> TO DO: In the listing below, locate the lines that hold the string "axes". Copy those lines.

> RECORDED INFORMATION:
──────

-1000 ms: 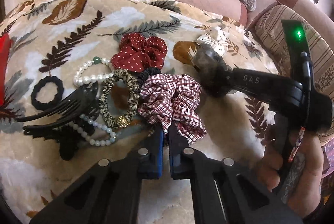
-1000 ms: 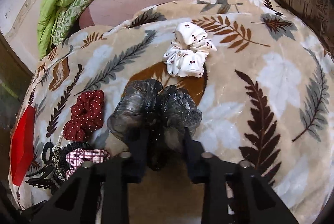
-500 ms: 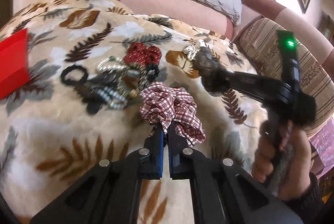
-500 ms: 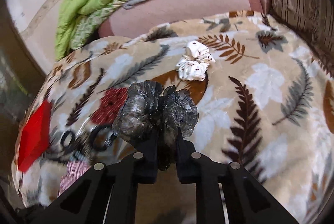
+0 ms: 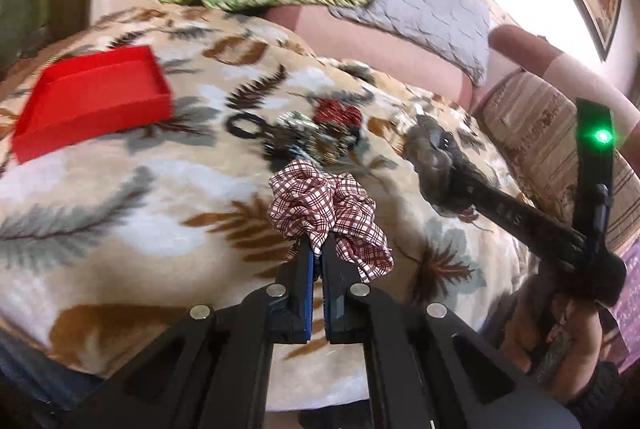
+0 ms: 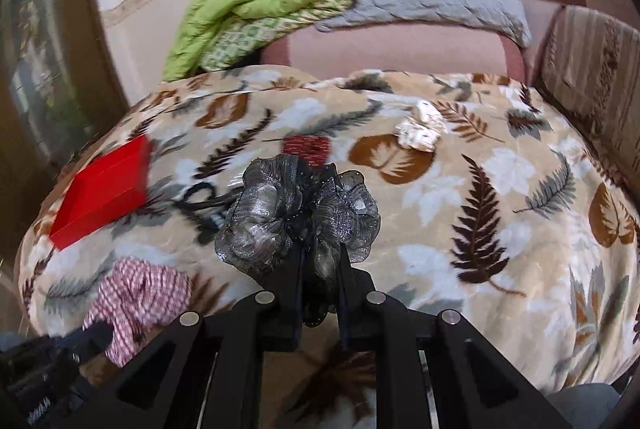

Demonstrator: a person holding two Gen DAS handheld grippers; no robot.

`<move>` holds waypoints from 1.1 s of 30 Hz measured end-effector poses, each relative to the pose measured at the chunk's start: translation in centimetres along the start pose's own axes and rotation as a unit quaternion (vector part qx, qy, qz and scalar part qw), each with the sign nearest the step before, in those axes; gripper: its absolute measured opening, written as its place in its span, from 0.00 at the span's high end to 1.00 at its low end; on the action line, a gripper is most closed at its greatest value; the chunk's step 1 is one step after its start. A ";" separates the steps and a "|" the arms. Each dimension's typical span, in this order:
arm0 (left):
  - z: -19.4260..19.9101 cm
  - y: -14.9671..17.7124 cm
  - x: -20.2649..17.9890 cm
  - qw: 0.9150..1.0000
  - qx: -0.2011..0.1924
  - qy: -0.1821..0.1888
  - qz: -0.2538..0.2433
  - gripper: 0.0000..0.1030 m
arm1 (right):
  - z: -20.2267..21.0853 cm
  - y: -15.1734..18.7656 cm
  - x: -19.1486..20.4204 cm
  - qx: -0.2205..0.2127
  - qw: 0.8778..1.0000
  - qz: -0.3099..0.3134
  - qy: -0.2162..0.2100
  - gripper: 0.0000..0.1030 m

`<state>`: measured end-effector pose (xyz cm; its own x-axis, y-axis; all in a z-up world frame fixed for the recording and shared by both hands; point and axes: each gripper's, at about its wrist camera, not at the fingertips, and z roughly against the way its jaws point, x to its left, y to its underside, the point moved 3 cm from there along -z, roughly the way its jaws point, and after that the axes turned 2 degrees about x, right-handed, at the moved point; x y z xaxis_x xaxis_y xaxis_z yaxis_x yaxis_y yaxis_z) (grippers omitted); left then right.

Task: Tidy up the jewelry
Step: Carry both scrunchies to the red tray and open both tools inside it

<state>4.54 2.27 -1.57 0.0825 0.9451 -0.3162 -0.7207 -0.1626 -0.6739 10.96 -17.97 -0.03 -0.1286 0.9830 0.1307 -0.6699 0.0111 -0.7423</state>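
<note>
Above the leaf-print blanket [image 5: 120,197] we now hold both scrunchies lifted: our left tool [image 5: 316,257] pinches the plaid scrunchie [image 5: 324,209], our right tool [image 6: 320,261] clamps the grey scrunchie [image 6: 296,217]. Left of them, the red tray [image 5: 92,97] has come into fuller view.

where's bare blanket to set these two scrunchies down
Bare blanket lies right of the white scrunchie, and in front of the red tray towards the near edge. It is crowded between the tray and the dark red scrunchie, where the jewelry pile sits.
</note>
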 end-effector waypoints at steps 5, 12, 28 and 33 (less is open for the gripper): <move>3.8 -0.5 2.2 0.999 -0.043 -0.022 0.024 0.97 | 2.4 0.4 3.2 -0.017 0.999 0.031 -0.019 0.86; 6.6 -2.1 5.1 0.996 -0.067 -0.048 0.043 0.97 | 4.1 -0.3 8.3 -0.037 0.996 0.058 -0.050 0.86; 9.9 -7.5 12.5 0.989 -0.091 -0.098 0.067 0.97 | 1.7 -3.4 18.4 -0.026 0.984 0.119 -0.127 0.86; 9.8 -9.7 14.9 0.986 -0.098 -0.117 0.072 0.97 | 0.1 -5.2 20.3 -0.021 0.982 0.122 -0.143 0.86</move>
<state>5.99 20.76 6.81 -0.1876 0.9441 -0.2710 -0.5647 -0.3294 -0.7567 11.79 1.89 6.52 -0.4856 0.8659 0.1198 -0.5639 -0.2055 -0.7999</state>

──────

> ANSWER SECTION:
`<move>` holds waypoints from 1.1 s of 30 Hz measured end-effector poses, each relative to the pose measured at the chunk's start: translation in centimetres along the start pose's own axes and rotation as a unit quaternion (vector part qx, qy, qz and scalar part qw), each with the sign nearest the step before, in those axes; gripper: its absolute measured opening, written as its place in its span, from 0.00 at the span's high end to 1.00 at its low end; on the action line, a gripper is most closed at its greatest value; the chunk's step 1 is one step after its start. A ";" separates the steps and a "|" the arms. Each dimension's typical span, in this order:
`<state>`: measured end-effector pose (xyz cm; its own x-axis, y-axis; all in a z-up world frame fixed for the recording and shared by both hands; point and axes: each gripper's, at about its wrist camera, not at the fingertips, and z roughly against the way its jaws point, x to its left, y to its underside, the point moved 3 cm from there along -z, roughly the way its jaws point, and after that the axes turned 2 degrees about x, right-handed, at the moved point; x y z xaxis_x xaxis_y xaxis_z yaxis_x yaxis_y yaxis_z) (grippers omitted); left then right.

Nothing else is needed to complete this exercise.